▶ _Goal of the exercise_
Beneath this line sits some data. Return only its lines from the one holding "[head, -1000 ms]" through the one holding "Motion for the", inclusive, exactly, with the images removed.

▶ _Dataset excerpt_
((

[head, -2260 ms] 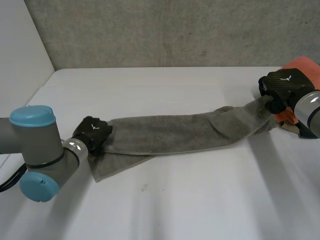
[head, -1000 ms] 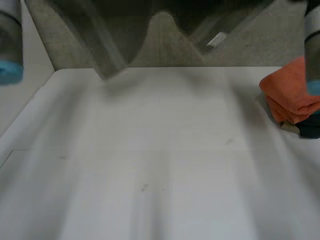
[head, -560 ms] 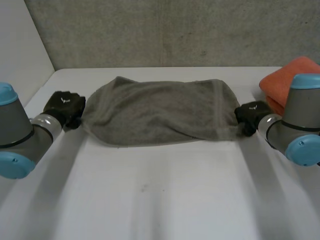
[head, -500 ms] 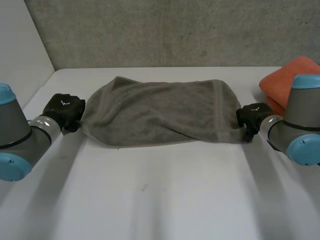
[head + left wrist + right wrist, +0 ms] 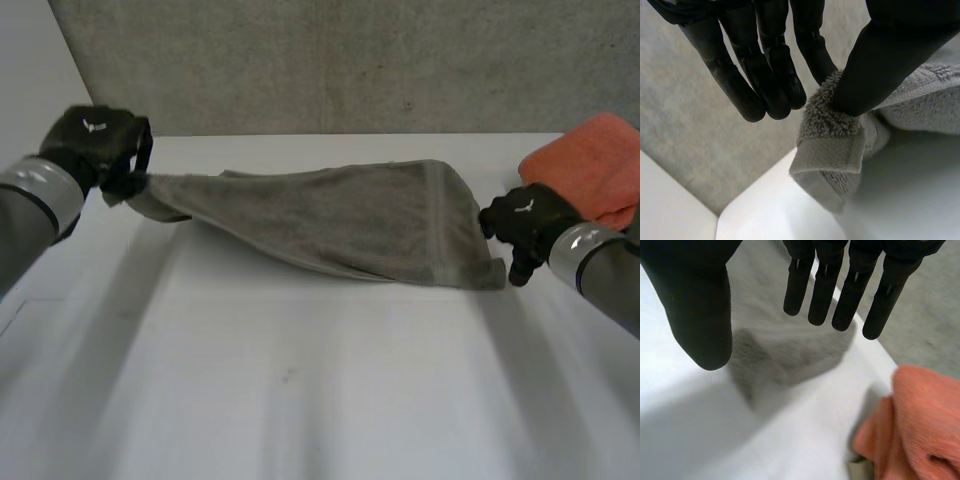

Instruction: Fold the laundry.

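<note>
A grey towel stretches across the white table, its left end lifted and its right end lying flat. My left hand holds the left corner above the table. In the left wrist view the thumb pinches that hemmed corner against the fingers. My right hand hovers just beside the towel's right corner without touching it. In the right wrist view its fingers are straight and spread from the thumb, and the towel corner lies on the table beyond them.
A folded orange cloth sits at the table's right edge, close behind my right hand, and is also seen beside that hand. A grey wall runs behind the table.
My right hand has opened and let go of the towel's right corner, which now lies on the table. My left hand has lifted the left corner up and back.
</note>
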Tool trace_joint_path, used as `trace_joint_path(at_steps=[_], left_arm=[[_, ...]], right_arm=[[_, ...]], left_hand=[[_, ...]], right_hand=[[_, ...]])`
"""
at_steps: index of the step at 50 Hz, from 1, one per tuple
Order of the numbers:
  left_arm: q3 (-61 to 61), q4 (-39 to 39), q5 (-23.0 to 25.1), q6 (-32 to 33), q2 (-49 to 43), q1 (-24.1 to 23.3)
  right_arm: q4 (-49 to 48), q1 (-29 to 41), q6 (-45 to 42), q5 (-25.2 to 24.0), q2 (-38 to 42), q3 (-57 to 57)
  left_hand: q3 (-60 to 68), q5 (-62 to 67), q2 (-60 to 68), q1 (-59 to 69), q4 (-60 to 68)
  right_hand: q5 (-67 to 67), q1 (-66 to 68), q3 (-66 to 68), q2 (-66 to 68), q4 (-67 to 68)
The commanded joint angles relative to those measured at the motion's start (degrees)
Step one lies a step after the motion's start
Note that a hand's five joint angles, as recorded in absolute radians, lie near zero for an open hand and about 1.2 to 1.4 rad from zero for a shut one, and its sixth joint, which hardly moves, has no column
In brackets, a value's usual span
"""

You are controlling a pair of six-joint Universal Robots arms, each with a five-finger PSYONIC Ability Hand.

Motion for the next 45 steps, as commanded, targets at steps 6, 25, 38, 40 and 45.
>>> trace_joint_path(at_steps=[6,25,38,40,45], left_arm=[[8.84,-9.81,-0.69,-4.07,6.49,-6.39],[24.41,-19.57,-9.21,-10.84,8.43,-13.95],[21.25,-19.84,-9.04,-11.63,9.31,-6.75],[19.94,-19.75,-8.17,-11.71,9.31,-5.18],[17.12,-19.57,-6.58,-12.33,9.05,-3.15]], right_arm=[[-7.25,9.97,30.81,-1.54,0.03,8.51],[-21.76,24.57,53.77,21.83,15.5,-1.76],[-22.82,13.94,39.72,20.18,11.29,0.17],[-23.6,11.66,37.26,18.43,11.29,0.78],[-23.35,7.52,33.3,14.55,11.29,0.35]], left_hand=[[11.9,13.73,11.4,13.71,11.59],[11.9,13.73,11.4,13.71,11.59],[11.9,13.73,11.4,13.71,11.59],[11.9,13.73,11.4,13.71,11.59],[11.9,13.73,11.4,13.71,11.59]], right_hand=[[-18.41,-17.84,-18.2,-18.01,-18.12],[-2.64,-2.07,-2.43,-2.24,-2.35],[12.33,12.91,12.54,12.74,12.62],[21.03,21.6,21.24,21.43,21.31],[44.15,44.72,44.36,44.55,44.43]])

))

▶ _Your response_
[head, -1000 ms] 
[head, -560 ms] 
[head, -500 ms] 
[head + left wrist + right wrist, +0 ms] 

Instruction: Fold the laundry.

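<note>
A grey towel stretches across the white table, its left end lifted and its right end lying flat. My left hand holds the left corner above the table. In the left wrist view the thumb pinches that hemmed corner against the fingers. My right hand hovers just beside the towel's right corner without touching it. In the right wrist view its fingers are straight and spread from the thumb, and the towel corner lies on the table beyond them.
A folded orange cloth sits at the table's right edge, close behind my right hand, and is also seen beside that hand. A grey wall runs behind the table.
My right hand has opened and let go of the towel's right corner, which now lies on the table. My left hand has lifted the left corner up and back.
</note>
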Tool trace_joint_path, used as `trace_joint_path(at_steps=[_], left_arm=[[_, ...]], right_arm=[[_, ...]], left_hand=[[_, ...]], right_hand=[[_, ...]])`
"""
at_steps: index of the step at 50 Hz, from 1, one per tuple
Order of the numbers:
  left_arm: q3 (-61 to 61), q4 (-39 to 39), q5 (-23.0 to 25.1), q6 (-32 to 33), q2 (-49 to 43), q1 (-24.1 to 23.3)
  right_arm: q4 (-49 to 48), q1 (-29 to 41), q6 (-45 to 42), q5 (-25.2 to 24.0), q2 (-38 to 42), q3 (-57 to 57)
  left_hand: q3 (-60 to 68), q5 (-62 to 67), q2 (-60 to 68), q1 (-59 to 69), q4 (-60 to 68)
  right_hand: q5 (-67 to 67), q1 (-66 to 68), q3 (-66 to 68), q2 (-66 to 68), q4 (-67 to 68)
The commanded joint angles relative to those measured at the motion's start (degrees)
Step one lies a step after the motion's start
Note that a hand's five joint angles, as recorded in absolute radians, lie near zero for an open hand and about 1.2 to 1.4 rad from zero for a shut one, and its sixth joint, which hardly moves, has no column
In brackets, a value's usual span
"""

You are controlling a pair of six-joint Universal Robots arms, each with a five-finger PSYONIC Ability Hand.

Motion for the next 45 steps, as commanded, targets at steps 6, 25, 38, 40 and 45.

That concludes the response.